Life, Liberty, and non-travel stories

Biblical perspective on suicide

Posting this here, as I have no other medium through which I can share it.  I wrote this as a response to a friend who asked me what the Bible tells us about suicide (in light of Robin William’s tragic death).  This is what I wrote:

You’ve asked a question that I’m not thoroughly educated about, and will likely not be able to give you a fully comprehensive answer.  I will give you the best answer that I can.

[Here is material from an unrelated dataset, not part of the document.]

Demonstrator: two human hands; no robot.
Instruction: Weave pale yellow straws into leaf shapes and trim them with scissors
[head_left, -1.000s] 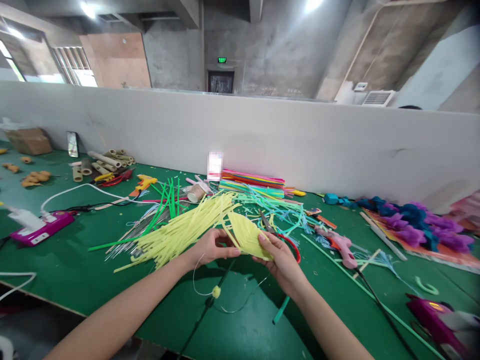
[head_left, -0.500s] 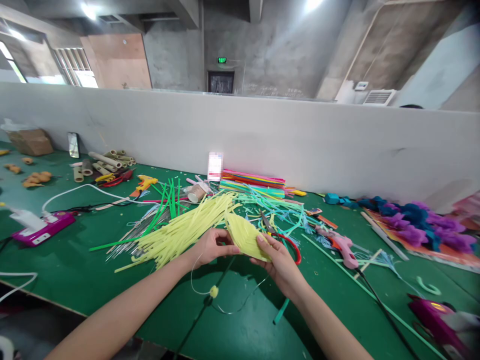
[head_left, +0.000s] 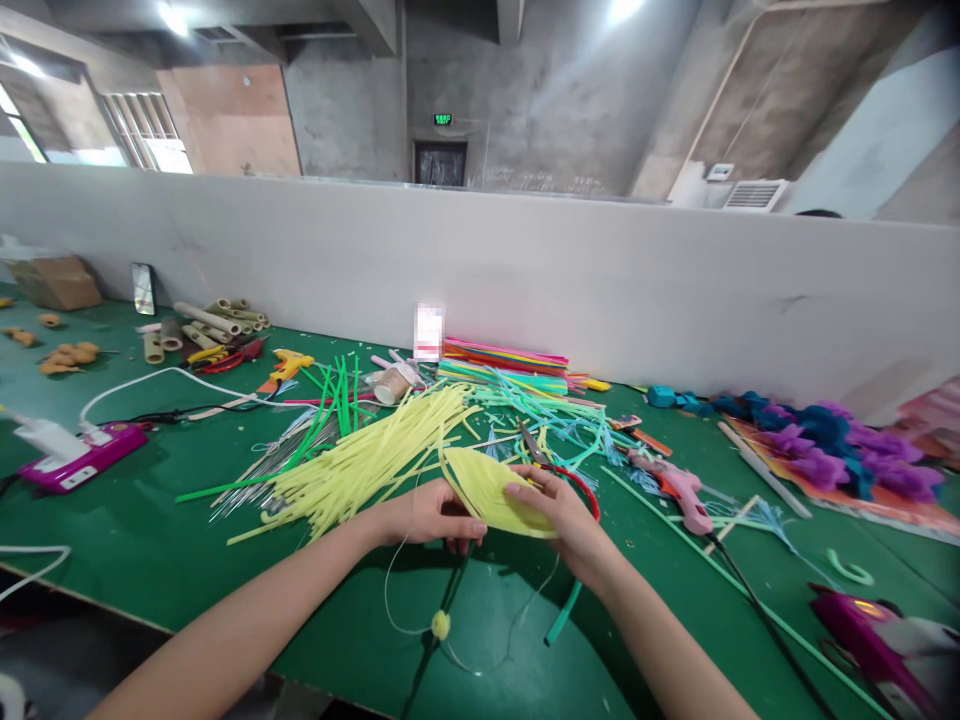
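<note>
A yellow, leaf-shaped piece of fuzzy stems [head_left: 495,488], ribbed and slightly folded, is held above the green table. My right hand [head_left: 566,515] grips its right end, thumb on top and fingers beneath. My left hand [head_left: 431,515] is closed at its lower left edge, thumb against curled fingers; what lies between them is hidden. A thin clear line loops below both hands, with a small yellow fuzzy ball [head_left: 441,626] hanging on it. Red-handled scissors [head_left: 586,488] lie just behind my right hand. A pile of loose yellow fuzzy stems [head_left: 375,450] spreads behind my left hand.
Green and blue fuzzy stems [head_left: 555,400] lie at the back. A pink glue gun [head_left: 682,488] with a black cord rests at the right, near purple and teal fuzzy pieces [head_left: 832,440]. A yellow glue gun [head_left: 291,366] and magenta power strip [head_left: 86,458] stand left.
The leaf-shaped piece has tilted flatter and dropped slightly, its right end shifting right with my right hand. My left hand has lowered a little. The fuzzy ball has swung down and right.
</note>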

Part of the issue is that it’s not something that’s directly addressed in the bible in the same way that things like lust, money, or anger are.  So aside from what’s directly said within the bible about it, there are some other verses that will help us understand the overall value that God places on life in general, and use that to logically infer additional information about the biblical and Christian perspective on suicide.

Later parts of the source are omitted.